Vice President Xi Jinping -- the man expected to become China's next president -- is seen by analysts as a campaigner against the corruption that has fueled public resentment in the country.
The 59-year-old Xi is the son of revolutionary leader Xi Zhongxun, one of the founders of the communist guerrilla movement in northern China during the 1940s.
But unlike most of China's so-called "princelings" -- the elite offspring of senior Communist Party officials -- Xi was exposed to the hardships faced by ordinary Chinese citizens when he grew up.
That's because his father fell from grace during the Cultural Revolution and was ousted as deputy prime minister in 1962 by Chairman Mao Tse-tung. Xi's father was sent to work in a provincial factory and then jailed in 1968 before returning to power as a pioneer of economic reforms.

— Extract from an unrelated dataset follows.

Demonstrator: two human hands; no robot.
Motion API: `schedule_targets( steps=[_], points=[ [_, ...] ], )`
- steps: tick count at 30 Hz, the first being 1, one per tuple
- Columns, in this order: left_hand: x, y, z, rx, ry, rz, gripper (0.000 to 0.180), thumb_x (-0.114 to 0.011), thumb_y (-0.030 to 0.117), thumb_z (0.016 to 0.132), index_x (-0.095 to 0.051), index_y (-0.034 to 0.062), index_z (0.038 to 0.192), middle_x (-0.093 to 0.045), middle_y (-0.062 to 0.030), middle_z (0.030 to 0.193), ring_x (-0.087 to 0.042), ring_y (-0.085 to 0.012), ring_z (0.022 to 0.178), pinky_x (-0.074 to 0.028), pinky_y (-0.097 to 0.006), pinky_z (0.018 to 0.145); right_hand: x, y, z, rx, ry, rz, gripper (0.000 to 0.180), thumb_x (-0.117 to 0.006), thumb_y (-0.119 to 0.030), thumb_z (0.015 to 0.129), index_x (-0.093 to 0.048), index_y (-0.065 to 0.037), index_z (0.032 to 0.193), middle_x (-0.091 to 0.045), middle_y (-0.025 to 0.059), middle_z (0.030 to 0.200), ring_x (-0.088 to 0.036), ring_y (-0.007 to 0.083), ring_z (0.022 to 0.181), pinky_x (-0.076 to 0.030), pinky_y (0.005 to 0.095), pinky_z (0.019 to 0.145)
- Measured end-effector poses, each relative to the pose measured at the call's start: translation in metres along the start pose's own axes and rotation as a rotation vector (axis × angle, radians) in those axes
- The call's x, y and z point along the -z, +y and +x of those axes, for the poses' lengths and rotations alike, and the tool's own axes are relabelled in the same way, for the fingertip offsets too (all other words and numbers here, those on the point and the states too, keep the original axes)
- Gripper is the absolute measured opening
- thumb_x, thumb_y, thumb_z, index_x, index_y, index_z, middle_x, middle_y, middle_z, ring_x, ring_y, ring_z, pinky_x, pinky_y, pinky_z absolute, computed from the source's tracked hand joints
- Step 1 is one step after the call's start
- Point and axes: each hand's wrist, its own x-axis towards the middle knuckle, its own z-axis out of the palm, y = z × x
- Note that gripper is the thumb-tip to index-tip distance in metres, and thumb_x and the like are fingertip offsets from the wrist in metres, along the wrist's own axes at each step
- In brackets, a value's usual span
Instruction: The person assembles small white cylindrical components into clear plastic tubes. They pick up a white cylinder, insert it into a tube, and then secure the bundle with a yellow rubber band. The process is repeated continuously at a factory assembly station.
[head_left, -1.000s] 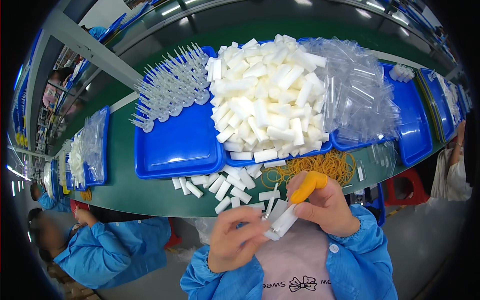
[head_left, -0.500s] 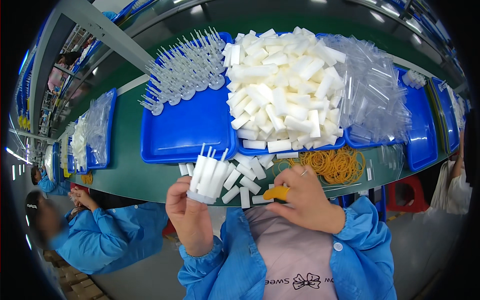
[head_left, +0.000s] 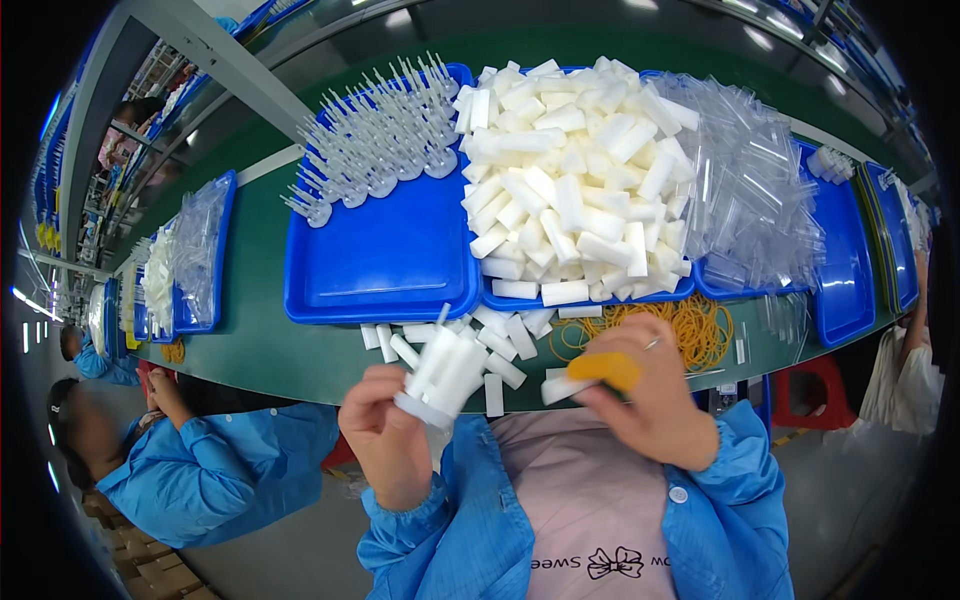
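My left hand [head_left: 388, 435] grips a clear round-based holder [head_left: 424, 410] by its base. White foam pieces [head_left: 450, 368] sit around its pins, and one pin tip stands out above them; the holder tilts to the right. Between the fingers of my right hand [head_left: 658, 400], just to the right, is a single white foam piece [head_left: 562, 388]. Yellow finger cots [head_left: 606, 370] cover fingertips of this hand. Loose foam pieces [head_left: 494, 395] lie on the green table just beyond both hands.
A blue tray [head_left: 380, 260] holds rows of pinned holders [head_left: 385, 130]. Beside it are a heaped tray of white foam pieces [head_left: 575, 180], clear plastic tubes [head_left: 755, 190] and yellow rubber bands [head_left: 700, 330]. A co-worker in a blue jacket [head_left: 220, 465] sits at the left.
My right hand has picked up a foam piece from the table and moved a little to the right. The holder in my left hand has shifted right and tilted further.
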Motion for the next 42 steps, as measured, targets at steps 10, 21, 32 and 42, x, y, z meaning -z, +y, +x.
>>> schedule_targets(
  steps=[10, 21, 32, 42],
  points=[
    [-0.040, 0.010, -0.006, -0.231, -0.579, 0.318, 0.018, -0.074, -0.002, 0.062, -0.071, 0.0050, 0.078, -0.066, -0.0091, 0.082, -0.061, -0.0214, 0.071, -0.048, -0.030, 0.062, 0.035, 0.021, 0.000, -0.298, 0.156, 1.002, 0.014, -0.057, -0.007, 0.089, -0.061, 0.001, 0.099, -0.058, 0.0051, 0.097, -0.053, 0.0102, 0.088, -0.041, 0.0232, 0.079],
    [-0.047, 0.015, 0.003, -0.457, -0.865, 0.497, 0.031, -0.071, -0.001, 0.055, -0.073, 0.0074, 0.085, -0.064, -0.0045, 0.087, -0.060, -0.0190, 0.070, -0.049, -0.027, 0.058, 0.033, 0.029, -0.004, -0.334, -0.128, 1.147, 0.013, -0.068, -0.010, 0.082, -0.062, -0.002, 0.091, -0.058, 0.0017, 0.092, -0.053, 0.0091, 0.087, -0.041, 0.0241, 0.079],
    [-0.050, 0.007, -0.019, -0.376, -0.505, 0.561, 0.028, -0.078, 0.005, 0.065, -0.069, 0.0049, 0.092, -0.062, -0.0169, 0.097, -0.063, -0.0219, 0.076, -0.052, -0.028, 0.062, 0.020, -0.001, -0.008, -0.201, -0.001, 0.859, 0.019, -0.077, -0.015, 0.072, -0.067, -0.007, 0.086, -0.058, 0.0043, 0.082, -0.054, 0.0193, 0.085, -0.042, 0.0287, 0.078],
    [-0.033, 0.006, -0.032, 0.086, -0.374, 0.192, 0.020, -0.073, 0.000, 0.069, -0.066, -0.0013, 0.088, -0.063, -0.0182, 0.096, -0.062, -0.0229, 0.085, -0.050, -0.031, 0.074, 0.013, -0.017, 0.017, 0.125, 0.119, 0.343, 0.022, -0.069, -0.021, 0.078, -0.065, -0.005, 0.093, -0.055, 0.0038, 0.076, -0.050, 0.0209, 0.071, -0.038, 0.0332, 0.069]
  ],
)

According to a biography released by China's state-run media, Xi went to work in 1969 as part of Mao's "Down To The Countryside Movement." He joined the Communist Youth League in 1971 and then the Communist Party in 1974.
After studying chemical engineering at Beijing's Tsinghua University during the late 1970s, Xi gained a military background by working as an aide for Geng Biao, the secretary-general of China's Central Military Commission. By that time, Xi's father had been released from prison and took a post as governor of Guangdong Province.
Xi's career as a public official began in 1982 at the local level. He held party posts in four different provinces during the 1980s and '90s before breaking into national politics in 2002 as a member of the Communist Party's Central Committee.
Xi became a member of the party's ruling Politburo Standing Committee in 2007. He was named vice chairman of the Central Military Commission in 2010.